___ Dataset extract

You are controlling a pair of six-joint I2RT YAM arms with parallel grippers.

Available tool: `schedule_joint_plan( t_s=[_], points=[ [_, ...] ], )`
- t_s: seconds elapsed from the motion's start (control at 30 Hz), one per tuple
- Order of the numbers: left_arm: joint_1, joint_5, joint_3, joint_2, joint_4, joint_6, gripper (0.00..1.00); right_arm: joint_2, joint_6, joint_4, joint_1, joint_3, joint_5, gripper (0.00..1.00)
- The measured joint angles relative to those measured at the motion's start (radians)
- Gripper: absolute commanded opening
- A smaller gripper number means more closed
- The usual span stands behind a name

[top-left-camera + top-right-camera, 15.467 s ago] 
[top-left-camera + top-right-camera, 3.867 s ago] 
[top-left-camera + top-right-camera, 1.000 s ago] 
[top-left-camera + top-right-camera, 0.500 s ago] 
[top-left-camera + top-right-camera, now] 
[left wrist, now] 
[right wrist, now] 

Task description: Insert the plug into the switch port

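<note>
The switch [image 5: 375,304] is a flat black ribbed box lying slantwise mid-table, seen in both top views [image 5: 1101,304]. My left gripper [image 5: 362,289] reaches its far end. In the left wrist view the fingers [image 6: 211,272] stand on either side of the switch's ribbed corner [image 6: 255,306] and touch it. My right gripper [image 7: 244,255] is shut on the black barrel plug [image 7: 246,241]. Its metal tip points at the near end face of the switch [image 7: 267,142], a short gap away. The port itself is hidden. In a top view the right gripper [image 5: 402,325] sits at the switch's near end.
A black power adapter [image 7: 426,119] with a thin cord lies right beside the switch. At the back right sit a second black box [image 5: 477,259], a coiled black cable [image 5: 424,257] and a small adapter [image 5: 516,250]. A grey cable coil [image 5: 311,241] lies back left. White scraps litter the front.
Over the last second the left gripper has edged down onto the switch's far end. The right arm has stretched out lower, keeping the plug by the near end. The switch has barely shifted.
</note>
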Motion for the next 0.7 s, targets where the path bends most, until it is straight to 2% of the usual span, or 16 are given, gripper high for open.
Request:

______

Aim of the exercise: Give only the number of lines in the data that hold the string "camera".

Expected answer: 5